Vous avez l’impression qu’il y a un manque à ce niveau-là?
Le vécu face à la mort est traité en pratique clinique, quotidiennement. Mais il nous manque des modèles de prise en charge globale, axés sur la qualité de vie. C’est pourquoi il faut pousser la recherche, systématiser. C’est mon objectif à travers ma recherche sur le désir de mort: quels sont les liens avec la qualité de vie et les déterminants sociaux. L’idée est de procéder à une analyse quantitative d’entretiens. Je ne le cache pas, j’aime tout ce qui est mathématique. Dans ce cas, l’utilisation de questionnaires nous permettra cette analyse quantitative de chaque dimension (biologique, psychologique, sociale et spirituelle). C’est réducteur, j’en suis conscient, et c’est aussi inévitable. Mais si notre méthodologie est solide, cela peut être un guide déterminant pour la prise en charge.
On a souvent une vision romantique du médecin comme «celui qui guérit». On a tendance à oublier que la mort fait partie de votre quotidien…

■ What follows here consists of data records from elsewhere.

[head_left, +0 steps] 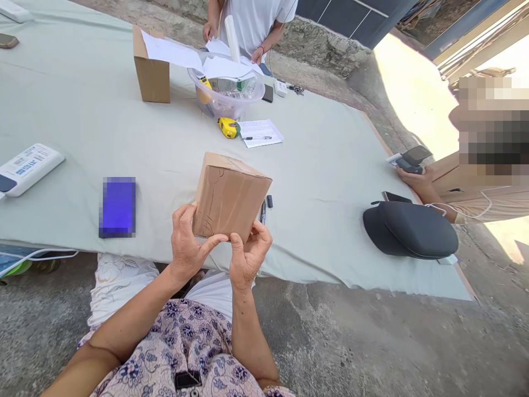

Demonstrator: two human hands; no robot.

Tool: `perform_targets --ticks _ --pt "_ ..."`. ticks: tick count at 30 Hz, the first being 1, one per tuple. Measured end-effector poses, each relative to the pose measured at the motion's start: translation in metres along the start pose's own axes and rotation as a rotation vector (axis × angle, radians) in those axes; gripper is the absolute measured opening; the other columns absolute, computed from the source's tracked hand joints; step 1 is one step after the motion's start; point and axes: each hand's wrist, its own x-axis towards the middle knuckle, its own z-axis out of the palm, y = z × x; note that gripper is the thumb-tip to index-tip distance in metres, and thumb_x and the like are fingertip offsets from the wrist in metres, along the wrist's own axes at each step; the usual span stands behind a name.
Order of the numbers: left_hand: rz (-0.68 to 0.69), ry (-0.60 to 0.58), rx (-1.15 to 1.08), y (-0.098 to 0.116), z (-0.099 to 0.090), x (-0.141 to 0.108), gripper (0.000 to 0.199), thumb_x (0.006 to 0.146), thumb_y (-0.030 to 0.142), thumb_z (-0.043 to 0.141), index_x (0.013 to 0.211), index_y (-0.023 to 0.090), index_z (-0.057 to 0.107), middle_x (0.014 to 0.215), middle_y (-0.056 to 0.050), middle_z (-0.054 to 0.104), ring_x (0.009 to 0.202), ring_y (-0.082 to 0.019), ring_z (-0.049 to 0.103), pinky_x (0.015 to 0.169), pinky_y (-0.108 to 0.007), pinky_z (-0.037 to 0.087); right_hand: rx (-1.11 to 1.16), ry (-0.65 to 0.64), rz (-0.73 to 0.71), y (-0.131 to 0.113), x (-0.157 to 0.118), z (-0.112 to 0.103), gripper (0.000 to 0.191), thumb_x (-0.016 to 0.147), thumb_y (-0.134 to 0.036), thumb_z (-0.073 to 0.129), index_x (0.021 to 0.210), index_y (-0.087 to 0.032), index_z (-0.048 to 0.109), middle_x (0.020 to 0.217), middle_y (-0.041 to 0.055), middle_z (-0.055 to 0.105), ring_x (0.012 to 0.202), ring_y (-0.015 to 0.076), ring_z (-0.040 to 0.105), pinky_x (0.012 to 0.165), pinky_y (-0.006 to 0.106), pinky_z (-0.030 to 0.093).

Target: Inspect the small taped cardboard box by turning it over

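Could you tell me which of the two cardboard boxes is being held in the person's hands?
The near box, closed, is gripped at its bottom edge by the left hand and right hand. The far box stands untouched with papers on it.

A wide low table (330,165) draped in a pale grey-green cloth fills the middle of the view. Below it, from 4 to 8 o'clock, lies a rough grey concrete floor (372,342), cracked and stained. At 12 o'clock a rough stone-and-mortar wall (326,47) runs behind the table, with dark blue panelled cladding (351,19) above it toward 1 o'clock. Hard sunlight (413,82) floods the ground at 2 o'clock, washing it almost white, while the table lies in shade.
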Motion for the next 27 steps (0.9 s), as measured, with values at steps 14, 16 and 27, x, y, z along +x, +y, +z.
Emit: perform_targets --ticks 14,16,27 --pt "0.032 0.019 0.011 0.0021 0.0039 -0.0018 0.079 0.080 0.072 0.065 0.137 0.021 0.044 0.121 -0.014 0.059 0.113 -0.027 0.062 0.088 -0.040 0.056 0.034 0.029 0.010 0.0031 0.0003 -0.0022 0.039 0.086 -0.037 0.071 0.119 -0.027 0.053 0.118 0.0040 0.052 0.108 0.0170 0.056 0.096 0.037 0.049" --pt "0.024 0.017 0.016 0.0016 0.0042 -0.0026 0.079 0.080 0.072 0.065 0.137 0.021 0.044 0.121 -0.014 0.059 0.113 -0.027 0.062 0.088 -0.041 0.056 0.042 0.028 0.014 0.0034 -0.0001 -0.0022 0.039 0.086 -0.036 0.071 0.119 -0.028 0.053 0.117 0.0037 0.052 0.108 0.0168 0.056 0.096 0.037 0.049" --pt "0.019 0.005 -0.028 -0.0014 0.0058 -0.0060 0.081 0.079 0.066 0.072 0.140 0.022 0.043 0.125 -0.014 0.057 0.117 -0.027 0.060 0.091 -0.040 0.056 0.027 -0.002 0.015 0.0061 -0.0021 -0.0039 0.039 0.088 -0.037 0.068 0.121 -0.028 0.049 0.120 0.0050 0.050 0.112 0.0171 0.055 0.098 0.039 0.051"
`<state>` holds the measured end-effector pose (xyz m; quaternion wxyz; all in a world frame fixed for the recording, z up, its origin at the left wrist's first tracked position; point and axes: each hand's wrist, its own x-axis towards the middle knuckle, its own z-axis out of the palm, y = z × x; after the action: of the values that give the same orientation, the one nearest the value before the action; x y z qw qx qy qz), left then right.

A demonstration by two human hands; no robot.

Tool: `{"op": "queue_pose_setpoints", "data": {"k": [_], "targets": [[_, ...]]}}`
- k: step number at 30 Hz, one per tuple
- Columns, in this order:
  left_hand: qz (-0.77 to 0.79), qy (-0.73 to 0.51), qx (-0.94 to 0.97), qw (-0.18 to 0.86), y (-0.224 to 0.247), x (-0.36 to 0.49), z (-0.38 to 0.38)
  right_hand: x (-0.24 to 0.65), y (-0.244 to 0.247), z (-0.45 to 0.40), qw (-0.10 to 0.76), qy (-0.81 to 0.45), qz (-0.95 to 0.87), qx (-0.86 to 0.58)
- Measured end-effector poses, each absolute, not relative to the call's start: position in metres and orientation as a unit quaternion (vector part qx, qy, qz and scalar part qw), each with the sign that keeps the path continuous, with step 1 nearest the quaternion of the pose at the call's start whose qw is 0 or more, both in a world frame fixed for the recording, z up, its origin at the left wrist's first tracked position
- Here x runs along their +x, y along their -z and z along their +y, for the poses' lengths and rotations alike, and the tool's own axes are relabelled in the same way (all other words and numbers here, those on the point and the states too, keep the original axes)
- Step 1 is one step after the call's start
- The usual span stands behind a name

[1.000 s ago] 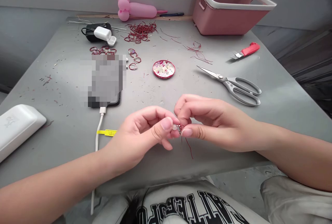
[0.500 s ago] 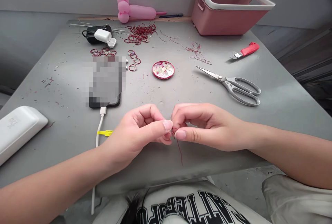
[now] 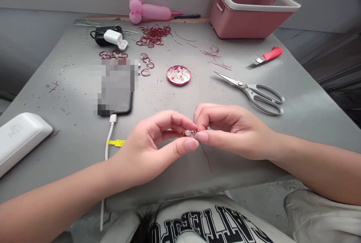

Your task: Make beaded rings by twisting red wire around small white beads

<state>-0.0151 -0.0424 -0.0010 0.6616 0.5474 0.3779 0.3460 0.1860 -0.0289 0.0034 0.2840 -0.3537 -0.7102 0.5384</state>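
A small whitish bead [image 3: 188,133] on a dark red cord [image 3: 207,158] is between my two hands above the table's front part. My right hand [image 3: 235,130] pinches the cord close to the bead with thumb and forefinger, and a loose end hangs below. My left hand [image 3: 162,138] is curved around the bead, its thumb and forefinger apart; whether a fingertip touches bead or cord is hard to tell. A round red-rimmed lid [image 3: 179,83] holding many pale and pink beads [image 3: 178,74] lies beyond my hands.
Grey scissors [image 3: 251,92] and a red-handled utility knife [image 3: 267,56] lie right, a pink bin [image 3: 245,21] behind. Left are a phone [image 3: 126,108] with a white cable [image 3: 107,149], a white case [image 3: 25,138], red cord rings [image 3: 150,65] and a red cord pile [image 3: 155,35].
My left thumb has come away from the bead and moved down, so the bead now shows. Both hands have shifted slightly right, and the cord's loose end swings right.
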Motion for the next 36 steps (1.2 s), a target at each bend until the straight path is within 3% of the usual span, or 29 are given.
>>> {"op": "queue_pose_setpoints", "data": {"k": [11,18,27,30,36], "targets": [[0.418,-0.382,0.655,0.499,0.004,-0.017,-0.044,0.188,0.003,-0.029,0.354,-0.424,-0.776,-0.303],[0.422,-0.384,0.604,0.556,0.002,-0.014,-0.044,0.186,-0.003,-0.035,0.341,-0.419,-0.764,-0.352],[0.409,-0.348,0.542,0.646,0.009,-0.011,-0.043,0.180,0.001,-0.044,0.330,-0.296,-0.808,-0.388],[0.403,-0.359,0.537,0.649,0.009,-0.011,-0.044,0.181,0.003,-0.038,0.343,-0.367,-0.775,-0.383],[0.378,-0.377,0.532,0.657,0.008,-0.013,-0.043,0.186,0.009,-0.016,0.263,-0.744,-0.512,-0.339]]}}
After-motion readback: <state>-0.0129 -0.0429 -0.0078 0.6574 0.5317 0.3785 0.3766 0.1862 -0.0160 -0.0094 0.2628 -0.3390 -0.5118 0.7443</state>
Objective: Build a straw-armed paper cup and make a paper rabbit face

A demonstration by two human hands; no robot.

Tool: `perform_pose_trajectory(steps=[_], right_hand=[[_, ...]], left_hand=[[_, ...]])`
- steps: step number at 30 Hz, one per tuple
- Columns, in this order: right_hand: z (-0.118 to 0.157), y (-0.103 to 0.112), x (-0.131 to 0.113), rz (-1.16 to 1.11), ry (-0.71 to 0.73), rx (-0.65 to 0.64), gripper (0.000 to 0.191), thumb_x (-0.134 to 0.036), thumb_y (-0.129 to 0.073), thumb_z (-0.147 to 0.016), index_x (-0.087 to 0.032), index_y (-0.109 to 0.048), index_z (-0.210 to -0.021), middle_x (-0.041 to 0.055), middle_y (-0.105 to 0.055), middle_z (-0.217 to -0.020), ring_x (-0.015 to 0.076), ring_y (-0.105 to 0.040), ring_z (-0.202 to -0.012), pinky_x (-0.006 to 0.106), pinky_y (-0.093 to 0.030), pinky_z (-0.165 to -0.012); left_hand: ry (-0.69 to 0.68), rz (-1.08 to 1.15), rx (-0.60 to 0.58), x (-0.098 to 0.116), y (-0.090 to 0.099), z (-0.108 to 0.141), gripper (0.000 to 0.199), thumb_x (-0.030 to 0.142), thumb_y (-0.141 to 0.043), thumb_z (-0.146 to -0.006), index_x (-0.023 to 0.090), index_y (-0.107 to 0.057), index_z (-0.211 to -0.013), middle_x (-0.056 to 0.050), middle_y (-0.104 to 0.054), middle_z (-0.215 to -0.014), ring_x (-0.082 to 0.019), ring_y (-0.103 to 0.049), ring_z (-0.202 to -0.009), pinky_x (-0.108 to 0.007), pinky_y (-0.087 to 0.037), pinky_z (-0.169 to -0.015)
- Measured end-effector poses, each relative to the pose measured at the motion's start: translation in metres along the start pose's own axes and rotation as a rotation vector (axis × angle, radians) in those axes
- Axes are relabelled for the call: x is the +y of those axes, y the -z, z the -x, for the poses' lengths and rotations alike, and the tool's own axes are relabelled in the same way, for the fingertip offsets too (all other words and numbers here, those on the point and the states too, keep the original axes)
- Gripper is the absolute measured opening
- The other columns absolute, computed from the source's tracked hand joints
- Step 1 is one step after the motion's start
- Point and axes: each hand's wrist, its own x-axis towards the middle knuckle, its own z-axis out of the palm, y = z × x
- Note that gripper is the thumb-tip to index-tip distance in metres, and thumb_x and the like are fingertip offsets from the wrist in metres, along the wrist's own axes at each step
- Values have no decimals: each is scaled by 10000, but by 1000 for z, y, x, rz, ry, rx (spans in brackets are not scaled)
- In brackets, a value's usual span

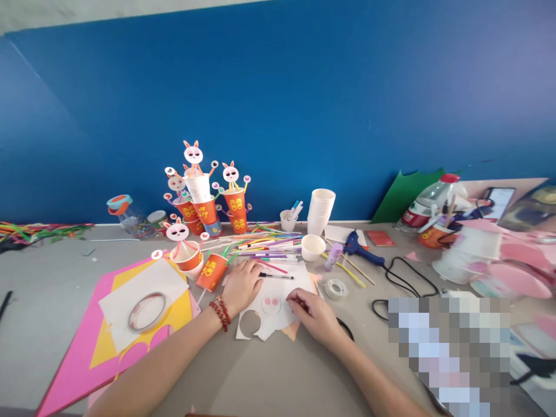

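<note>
A white paper disc (271,303) with two pink ovals lies on a white paper sheet (299,277) that has a round hole cut near its lower left corner. My left hand (243,284), with a red bead bracelet at the wrist, rests flat on the sheet's left side. Its fingertips are beside a black pen (278,276). Just right of the disc, my right hand (310,313) has thumb and fingers pinched together; whatever may be between them is too small to make out. Orange paper (292,330) shows from under the sheet.
Bunny-faced cup figures (237,200) stand at the back left. Markers (269,243), white cups (321,208), a tape roll (336,288) and a blue glue gun (362,250) with its cord lie beyond my hands. Pink board (82,341) with a tape ring (147,311) is at left.
</note>
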Motion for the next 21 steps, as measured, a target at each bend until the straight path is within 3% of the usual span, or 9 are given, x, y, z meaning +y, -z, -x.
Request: perform_pose_trajectory(steps=[3,7,13,21], right_hand=[[0,0,0,14,-14,-12,134,-237,-543,-873,-229,-666,-820,-11,-636,-665,156,-536,-569,242,-362,-535],[1,0,-3,33,-25,-26,128,-206,-543,-871,-227,-661,-825,-2,-658,-696,166,-568,-605,245,-376,-559],[2,1,-3,44,-35,-26,123,-203,-540,-877,-227,-653,-837,2,-672,-725,171,-592,-633,247,-386,-581],[2,0,0,96,-62,-75,150,-228,-495,-907,-212,-642,-877,3,-643,-717,171,-570,-643,252,-375,-594]], left_hand=[[-9,55,26,5,4,0,174,199,-533,-922,209,-590,-1086,-73,-609,-1153,-253,-562,-1102,-399,-477,-939],[-11,114,56,6,10,-3,106,180,-482,-949,201,-583,-924,-36,-626,-941,-214,-600,-938,-360,-497,-854],[-45,157,88,0,15,-4,300,130,-424,-963,233,-565,-1208,-54,-613,-1207,-223,-582,-1118,-382,-475,-972],[-17,181,76,-13,7,-19,189,167,-472,-956,210,-642,-1028,-59,-670,-1080,-220,-631,-1023,-384,-519,-931]])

Je trouve qu’il est important d’aborder ces questions très tôt, déjà comme étudiant. Je prends l’exemple de la dissection: certes, c’est très technique, mais c’est aussi le premier «patient» auquel est confronté l’étudiant en médecine. Et ce «patient» est mort. Aux Etats-Unis, il y a des expériences de «débriefing» où les étudiants doivent dessiner ou rédiger un poème après une dissection. En Allemagne, il existe des cérémonies de remerciement après une dissection, où la famille du défunt est invitée. Je ne pense pas que cela soit dans notre culture. Mais néanmoins, il ne faut pas banaliser cette expérience dès le début. Une dissection, c’est un acte fort; nous n’avons pas affaire à un bout de plastique, mais à un corps, qui était une personne. On ne doit pas être indifférent. La mort, tout médecin va la rencontrer souvent dans sa carrière. La dissection, si on se pose les bonnes questions à ce moment-là, peut être un tremplin pour la suite.
Vous avez par ailleurs fait partie du comité de Doctors and Death Lausanne, un projet de l’Association suisse des étudiants en médecine, et co-écrit un ouvrage (La mort: une inconnue à apprivoiser, éd. Favre, 2013) sur votre expérience d’étudiant et de jeune médecin.
Oui, et je dois souligner le dynamisme de la Faculté à ce sujet. Ces thématiques ont pris un bel essor à la FBM, à travers plusieurs initiatives et personnes, dont par exemple un cours à option «Vivre face à la mort». C’est important: les étudiants doivent apprendre, être en mesure de poser des questions, de verbaliser leur expérience.